# [EXERCISE]
Below are lines of data; restate word for word those running from the line containing "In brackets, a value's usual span" to the line containing "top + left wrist", inclusive, and no others.

# [DATA PROVIDED]
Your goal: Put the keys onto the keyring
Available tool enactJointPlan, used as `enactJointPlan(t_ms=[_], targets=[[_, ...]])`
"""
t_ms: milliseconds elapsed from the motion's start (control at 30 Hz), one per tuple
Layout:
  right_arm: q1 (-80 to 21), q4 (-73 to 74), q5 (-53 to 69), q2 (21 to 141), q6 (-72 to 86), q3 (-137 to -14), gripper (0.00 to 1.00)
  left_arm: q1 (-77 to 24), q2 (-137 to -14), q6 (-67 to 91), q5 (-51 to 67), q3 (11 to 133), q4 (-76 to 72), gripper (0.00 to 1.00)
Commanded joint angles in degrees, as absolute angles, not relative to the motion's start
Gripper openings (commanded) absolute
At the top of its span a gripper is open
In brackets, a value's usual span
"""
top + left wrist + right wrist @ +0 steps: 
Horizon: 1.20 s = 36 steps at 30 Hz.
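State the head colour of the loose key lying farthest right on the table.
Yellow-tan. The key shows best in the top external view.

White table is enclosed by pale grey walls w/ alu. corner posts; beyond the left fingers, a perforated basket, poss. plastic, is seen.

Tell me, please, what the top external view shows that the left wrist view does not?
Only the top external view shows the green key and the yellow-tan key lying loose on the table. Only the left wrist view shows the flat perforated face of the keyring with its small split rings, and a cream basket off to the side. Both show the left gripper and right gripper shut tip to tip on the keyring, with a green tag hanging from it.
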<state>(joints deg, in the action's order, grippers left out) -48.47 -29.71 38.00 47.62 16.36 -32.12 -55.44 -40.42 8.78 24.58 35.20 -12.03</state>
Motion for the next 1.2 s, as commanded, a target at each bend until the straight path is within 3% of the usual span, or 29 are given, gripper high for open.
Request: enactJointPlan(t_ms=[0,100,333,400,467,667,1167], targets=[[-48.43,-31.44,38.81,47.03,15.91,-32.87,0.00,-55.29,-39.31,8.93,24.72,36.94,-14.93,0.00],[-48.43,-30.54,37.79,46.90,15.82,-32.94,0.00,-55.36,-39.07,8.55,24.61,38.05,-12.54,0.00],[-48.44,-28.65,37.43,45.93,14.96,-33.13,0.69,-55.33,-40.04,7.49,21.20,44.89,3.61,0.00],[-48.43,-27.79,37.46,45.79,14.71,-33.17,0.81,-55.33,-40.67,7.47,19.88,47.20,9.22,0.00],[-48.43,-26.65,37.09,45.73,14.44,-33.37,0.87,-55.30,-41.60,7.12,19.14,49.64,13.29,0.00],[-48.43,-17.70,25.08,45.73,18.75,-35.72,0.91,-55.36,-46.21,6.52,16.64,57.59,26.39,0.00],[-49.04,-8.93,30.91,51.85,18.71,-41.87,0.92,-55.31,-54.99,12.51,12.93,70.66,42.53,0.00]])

# [TASK SOLUTION]
In brackets, a value's usual span
"""
top + left wrist + right wrist @ +0 steps: 

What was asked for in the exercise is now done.